Write out every line below that includes the word "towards".

STUDY MATERIAL:
• • • • •
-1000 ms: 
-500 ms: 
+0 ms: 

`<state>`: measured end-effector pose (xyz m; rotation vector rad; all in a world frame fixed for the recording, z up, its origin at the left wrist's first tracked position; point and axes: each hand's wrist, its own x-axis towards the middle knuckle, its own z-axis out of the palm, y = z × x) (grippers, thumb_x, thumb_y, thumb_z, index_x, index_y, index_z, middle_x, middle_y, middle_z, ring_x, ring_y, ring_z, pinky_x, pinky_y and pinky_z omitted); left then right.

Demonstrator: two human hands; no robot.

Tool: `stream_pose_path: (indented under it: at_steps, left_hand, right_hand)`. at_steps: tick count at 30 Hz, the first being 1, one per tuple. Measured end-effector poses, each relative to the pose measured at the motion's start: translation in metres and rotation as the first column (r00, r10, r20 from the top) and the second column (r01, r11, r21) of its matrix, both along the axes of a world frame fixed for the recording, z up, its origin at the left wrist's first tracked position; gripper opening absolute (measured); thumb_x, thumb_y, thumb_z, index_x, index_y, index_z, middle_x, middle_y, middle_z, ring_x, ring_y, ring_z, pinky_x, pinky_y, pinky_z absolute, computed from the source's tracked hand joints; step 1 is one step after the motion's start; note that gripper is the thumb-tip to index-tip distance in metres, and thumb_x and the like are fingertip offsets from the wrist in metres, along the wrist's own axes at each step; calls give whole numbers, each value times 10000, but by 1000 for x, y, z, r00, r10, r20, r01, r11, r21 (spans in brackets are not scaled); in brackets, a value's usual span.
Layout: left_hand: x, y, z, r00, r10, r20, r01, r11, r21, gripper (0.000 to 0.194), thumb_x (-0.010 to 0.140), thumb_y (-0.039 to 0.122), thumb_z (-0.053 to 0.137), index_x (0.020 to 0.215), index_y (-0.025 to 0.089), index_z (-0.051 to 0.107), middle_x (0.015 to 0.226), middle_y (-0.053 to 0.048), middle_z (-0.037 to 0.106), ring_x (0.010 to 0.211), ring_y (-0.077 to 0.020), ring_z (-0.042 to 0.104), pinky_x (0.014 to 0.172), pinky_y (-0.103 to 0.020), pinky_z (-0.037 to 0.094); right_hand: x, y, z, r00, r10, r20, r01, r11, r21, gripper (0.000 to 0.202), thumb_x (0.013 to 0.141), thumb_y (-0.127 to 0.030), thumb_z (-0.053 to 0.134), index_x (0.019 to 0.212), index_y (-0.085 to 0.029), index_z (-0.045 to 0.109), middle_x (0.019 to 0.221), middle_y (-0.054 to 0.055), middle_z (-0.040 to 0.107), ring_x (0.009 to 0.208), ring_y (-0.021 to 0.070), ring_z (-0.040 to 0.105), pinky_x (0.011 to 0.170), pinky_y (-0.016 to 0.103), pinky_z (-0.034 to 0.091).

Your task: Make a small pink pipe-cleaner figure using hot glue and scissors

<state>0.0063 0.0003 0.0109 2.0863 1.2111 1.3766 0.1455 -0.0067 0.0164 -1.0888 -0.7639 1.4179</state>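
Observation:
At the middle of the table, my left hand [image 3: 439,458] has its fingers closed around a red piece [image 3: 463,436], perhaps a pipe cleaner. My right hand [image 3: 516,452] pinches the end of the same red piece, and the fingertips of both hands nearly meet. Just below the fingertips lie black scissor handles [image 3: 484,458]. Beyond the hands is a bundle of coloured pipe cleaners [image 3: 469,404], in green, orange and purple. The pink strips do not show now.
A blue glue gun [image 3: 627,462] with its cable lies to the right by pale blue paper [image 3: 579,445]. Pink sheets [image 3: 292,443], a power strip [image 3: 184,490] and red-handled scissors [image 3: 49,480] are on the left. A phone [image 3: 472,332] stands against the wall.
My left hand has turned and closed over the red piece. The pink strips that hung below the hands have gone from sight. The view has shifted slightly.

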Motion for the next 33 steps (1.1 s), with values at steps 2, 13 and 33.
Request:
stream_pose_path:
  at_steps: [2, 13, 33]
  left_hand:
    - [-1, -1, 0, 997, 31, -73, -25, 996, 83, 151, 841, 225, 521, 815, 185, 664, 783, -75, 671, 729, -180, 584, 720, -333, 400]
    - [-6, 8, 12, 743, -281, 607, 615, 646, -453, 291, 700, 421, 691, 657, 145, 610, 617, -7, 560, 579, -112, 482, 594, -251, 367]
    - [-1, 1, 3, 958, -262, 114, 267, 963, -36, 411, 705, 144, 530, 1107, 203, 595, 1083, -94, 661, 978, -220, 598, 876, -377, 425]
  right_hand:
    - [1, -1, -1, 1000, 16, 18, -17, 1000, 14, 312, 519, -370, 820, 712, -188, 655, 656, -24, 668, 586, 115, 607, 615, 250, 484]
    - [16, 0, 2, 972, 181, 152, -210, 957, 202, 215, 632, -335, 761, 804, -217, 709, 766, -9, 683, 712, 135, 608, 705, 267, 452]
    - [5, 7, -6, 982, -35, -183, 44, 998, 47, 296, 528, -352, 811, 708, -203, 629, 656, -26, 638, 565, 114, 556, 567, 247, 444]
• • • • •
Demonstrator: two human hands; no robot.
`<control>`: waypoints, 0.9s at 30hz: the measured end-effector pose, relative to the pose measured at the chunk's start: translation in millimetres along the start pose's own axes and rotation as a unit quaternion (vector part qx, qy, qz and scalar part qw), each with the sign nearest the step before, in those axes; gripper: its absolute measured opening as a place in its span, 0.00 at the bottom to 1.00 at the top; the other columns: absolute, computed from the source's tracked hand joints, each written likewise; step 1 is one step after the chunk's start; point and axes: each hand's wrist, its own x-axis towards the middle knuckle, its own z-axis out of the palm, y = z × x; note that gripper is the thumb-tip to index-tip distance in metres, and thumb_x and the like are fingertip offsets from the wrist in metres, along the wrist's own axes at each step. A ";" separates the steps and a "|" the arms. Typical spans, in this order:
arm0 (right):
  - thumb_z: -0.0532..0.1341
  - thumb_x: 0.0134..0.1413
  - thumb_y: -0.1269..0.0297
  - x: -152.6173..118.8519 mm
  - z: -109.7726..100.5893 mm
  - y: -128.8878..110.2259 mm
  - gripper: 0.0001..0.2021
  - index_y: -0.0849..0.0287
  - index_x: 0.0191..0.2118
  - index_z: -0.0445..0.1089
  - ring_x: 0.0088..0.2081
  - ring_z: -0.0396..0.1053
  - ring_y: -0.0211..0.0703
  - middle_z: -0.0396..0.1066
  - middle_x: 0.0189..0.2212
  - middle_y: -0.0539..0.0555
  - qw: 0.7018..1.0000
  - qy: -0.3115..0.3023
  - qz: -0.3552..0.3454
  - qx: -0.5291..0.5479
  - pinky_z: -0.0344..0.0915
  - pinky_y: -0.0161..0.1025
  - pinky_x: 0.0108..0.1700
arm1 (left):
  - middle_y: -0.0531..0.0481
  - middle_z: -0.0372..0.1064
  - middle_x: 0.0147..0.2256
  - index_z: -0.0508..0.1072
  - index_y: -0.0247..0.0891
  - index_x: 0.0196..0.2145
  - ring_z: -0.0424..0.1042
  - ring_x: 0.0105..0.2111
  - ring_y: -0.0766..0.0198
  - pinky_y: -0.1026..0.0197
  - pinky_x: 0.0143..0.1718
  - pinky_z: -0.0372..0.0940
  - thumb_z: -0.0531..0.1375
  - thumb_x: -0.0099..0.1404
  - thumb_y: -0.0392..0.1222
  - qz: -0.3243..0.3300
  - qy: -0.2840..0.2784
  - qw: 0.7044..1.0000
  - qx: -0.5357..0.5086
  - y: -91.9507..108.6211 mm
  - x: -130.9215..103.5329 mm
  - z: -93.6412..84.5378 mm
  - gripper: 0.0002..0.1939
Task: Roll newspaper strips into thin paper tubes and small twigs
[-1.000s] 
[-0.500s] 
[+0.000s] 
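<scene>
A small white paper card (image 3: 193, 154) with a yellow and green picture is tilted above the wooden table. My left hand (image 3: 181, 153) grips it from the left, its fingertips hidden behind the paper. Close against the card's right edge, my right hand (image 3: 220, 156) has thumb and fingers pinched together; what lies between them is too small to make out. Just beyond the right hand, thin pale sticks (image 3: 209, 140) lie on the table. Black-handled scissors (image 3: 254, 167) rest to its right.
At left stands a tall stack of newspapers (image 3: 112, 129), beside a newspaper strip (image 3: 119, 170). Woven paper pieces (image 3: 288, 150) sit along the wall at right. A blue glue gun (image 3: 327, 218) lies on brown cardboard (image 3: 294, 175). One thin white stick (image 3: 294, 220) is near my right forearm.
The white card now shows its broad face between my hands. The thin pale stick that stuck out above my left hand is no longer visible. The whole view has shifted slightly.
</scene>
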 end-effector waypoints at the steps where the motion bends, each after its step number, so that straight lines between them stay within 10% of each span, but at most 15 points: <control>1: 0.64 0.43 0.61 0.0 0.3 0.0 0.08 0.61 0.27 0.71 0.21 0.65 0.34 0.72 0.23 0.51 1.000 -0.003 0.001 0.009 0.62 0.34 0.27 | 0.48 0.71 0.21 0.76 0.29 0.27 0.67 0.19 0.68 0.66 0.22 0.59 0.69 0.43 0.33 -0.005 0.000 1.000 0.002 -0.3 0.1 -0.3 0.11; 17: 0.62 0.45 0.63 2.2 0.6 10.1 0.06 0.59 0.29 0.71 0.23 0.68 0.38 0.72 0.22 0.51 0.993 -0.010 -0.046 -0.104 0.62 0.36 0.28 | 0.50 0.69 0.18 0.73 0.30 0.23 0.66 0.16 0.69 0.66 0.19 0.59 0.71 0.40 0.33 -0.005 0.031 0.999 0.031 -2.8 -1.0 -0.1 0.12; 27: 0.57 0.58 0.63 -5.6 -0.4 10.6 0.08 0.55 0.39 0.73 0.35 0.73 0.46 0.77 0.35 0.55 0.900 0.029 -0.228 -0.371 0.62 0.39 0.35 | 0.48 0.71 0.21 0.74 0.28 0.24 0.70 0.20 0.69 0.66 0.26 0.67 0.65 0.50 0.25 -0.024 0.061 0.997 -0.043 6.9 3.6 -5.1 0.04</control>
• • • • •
ANSWER TO THE PROBLEM:
`<state>`: measured end-effector pose (xyz m; rotation vector rad; all in a world frame fixed for the recording, z up, its origin at the left wrist's first tracked position; point and axes: each hand's wrist, its own x-axis towards the middle knuckle, its own z-axis out of the palm, y = z × x) (grippers, thumb_x, thumb_y, thumb_z, index_x, index_y, index_z, middle_x, middle_y, middle_z, ring_x, ring_y, ring_z, pinky_x, pinky_y and pinky_z omitted); left then right.
`<control>`: waypoints, 0.9s at 30hz: the measured end-effector pose, relative to the pose measured at the chunk's start: translation in millimetres along the start pose's own axes and rotation as a unit quaternion (vector part qx, qy, qz and scalar part qw), each with the sign nearest the step before, in those axes; gripper: its absolute measured opening as a place in its span, 0.00 at the bottom to 1.00 at the top; the other columns: absolute, computed from the source's tracked hand joints, each written likewise; step 1 is one step after the chunk's start; point and axes: each hand's wrist, its own x-axis towards the middle knuckle, its own z-axis out of the palm, y = z × x; note that gripper is the thumb-tip to index-tip distance in metres, and thumb_x and the like are fingertip offsets from the wrist in metres, along the wrist's own axes at each step. A ";" separates the steps and a "|" the arms. Typical spans, in this order:

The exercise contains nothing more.